» WHAT TO DO: Go through the lines below and copy each one that holds the string "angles".

» SUPPLIED INFORMATION:
=== Begin Enclosure ===

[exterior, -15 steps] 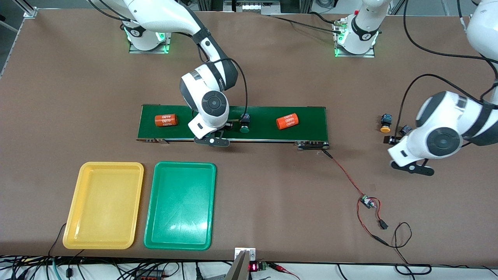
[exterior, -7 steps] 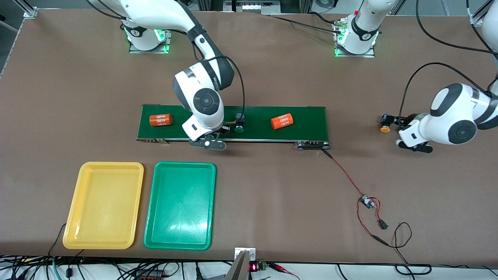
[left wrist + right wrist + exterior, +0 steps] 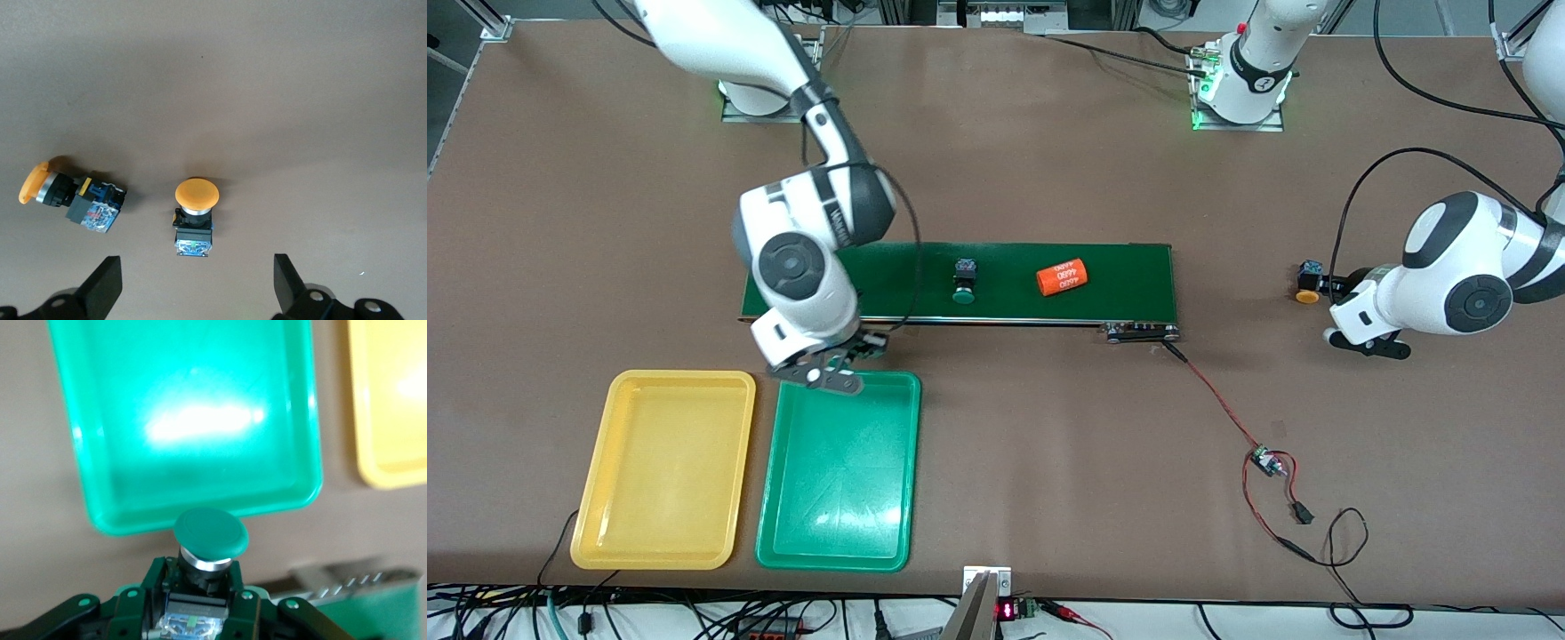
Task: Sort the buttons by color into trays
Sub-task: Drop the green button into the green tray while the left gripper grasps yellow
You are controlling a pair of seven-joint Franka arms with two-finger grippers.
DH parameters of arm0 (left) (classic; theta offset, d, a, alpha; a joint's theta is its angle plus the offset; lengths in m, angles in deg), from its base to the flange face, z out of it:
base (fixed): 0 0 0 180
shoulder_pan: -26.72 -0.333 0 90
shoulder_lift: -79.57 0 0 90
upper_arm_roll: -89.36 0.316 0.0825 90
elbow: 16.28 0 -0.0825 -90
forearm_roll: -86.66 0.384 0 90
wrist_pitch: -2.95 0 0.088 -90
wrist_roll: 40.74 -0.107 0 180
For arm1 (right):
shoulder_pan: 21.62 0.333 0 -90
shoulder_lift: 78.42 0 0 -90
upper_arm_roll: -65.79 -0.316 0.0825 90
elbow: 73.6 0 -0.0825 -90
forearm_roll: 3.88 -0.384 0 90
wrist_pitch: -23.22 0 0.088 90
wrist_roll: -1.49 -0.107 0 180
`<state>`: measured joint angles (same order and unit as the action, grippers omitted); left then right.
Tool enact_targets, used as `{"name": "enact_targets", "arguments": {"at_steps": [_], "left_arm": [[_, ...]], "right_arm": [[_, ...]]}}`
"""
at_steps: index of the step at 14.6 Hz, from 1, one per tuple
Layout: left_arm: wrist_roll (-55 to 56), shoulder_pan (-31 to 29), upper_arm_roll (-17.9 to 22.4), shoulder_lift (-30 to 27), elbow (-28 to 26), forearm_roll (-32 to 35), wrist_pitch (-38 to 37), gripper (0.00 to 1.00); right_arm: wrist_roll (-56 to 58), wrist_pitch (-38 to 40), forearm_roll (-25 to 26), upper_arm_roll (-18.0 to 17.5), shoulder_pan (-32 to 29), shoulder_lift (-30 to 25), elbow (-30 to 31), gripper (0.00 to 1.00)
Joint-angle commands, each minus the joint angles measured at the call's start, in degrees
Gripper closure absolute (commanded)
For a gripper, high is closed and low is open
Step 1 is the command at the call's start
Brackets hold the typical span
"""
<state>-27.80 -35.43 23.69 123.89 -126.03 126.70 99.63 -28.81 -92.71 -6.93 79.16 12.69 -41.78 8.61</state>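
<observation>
Buttons, four on view. Landmark: the conveyor belt [image 3: 960,283].

Item 1: green button [image 3: 211,535], clamped by its body in the right gripper [image 3: 854,348]. We are carrying it over the strip of table between the belt and the green tray [image 3: 838,542], right at the tray's rim nearest the belt. The cap is pointing toward the tray in the right wrist view.

Item 2: second green button [image 3: 963,283], lying on the belt about midway along it, near an orange cylinder [image 3: 1064,276] that is not ours to sort.

Items 3 and 4: two orange buttons on bare table off the belt's end toward the left arm. One orange button [image 3: 194,217] is lying between the open fingers [image 3: 107,288] of the left gripper [image 3: 197,293]; the other orange button [image 3: 72,197] is lying beside it, apart, with its cap angled away. In the front view we are seeing only one orange cap, the arm covering the rest.

Trays: the green tray and the yellow tray [image 3: 663,551] are sitting side by side, nearer the camera than the belt, both holding nothing yet.

Handling note, in our judgement: we are wanting the right gripper well inside the green tray's rim and low before letting go, since the round cap could roll the button out. For the left gripper, we are advising a descent centred on the nearer button's body, clear of its neighbour.
</observation>
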Motion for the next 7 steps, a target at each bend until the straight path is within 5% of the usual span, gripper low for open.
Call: {"name": "enact_targets", "arguments": {"at_steps": [1,5,7], "left_arm": [[-0.11,2.72,1.94,-2.20,0.41,-1.72,0.17,0.00],[-1.33,14.05,16.33,-10.89,-0.11,-16.36,4.72,0.00],[-2.83,17.74,19.77,-13.54,-1.52,-16.84,5.71,0.00]], "right_arm": [[6.81,-0.87,0.50,-0.63,-4.85,5.36,-6.08,0.97],[11.93,-9.92,0.33,-0.63,-7.76,10.63,-6.80,0.97],[11.93,-13.70,0.24,-0.89,-7.77,12.66,-7.15,0.97]]}}
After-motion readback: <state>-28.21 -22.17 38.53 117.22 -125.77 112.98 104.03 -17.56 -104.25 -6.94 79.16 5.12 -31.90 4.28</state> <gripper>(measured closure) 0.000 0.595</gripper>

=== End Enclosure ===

» TASK RESPONSE:
DH parameters of arm0 (left) (classic; theta offset, d, a, alpha; a joint's theta is its angle plus the offset; lengths in m, angles in deg), from its base to the flange face, z out of it:
`<state>`: measured joint angles (same order and unit as the action, grippers omitted); left then right.
Joint-angle commands, each minus the joint angles measured at the call's start, in degrees

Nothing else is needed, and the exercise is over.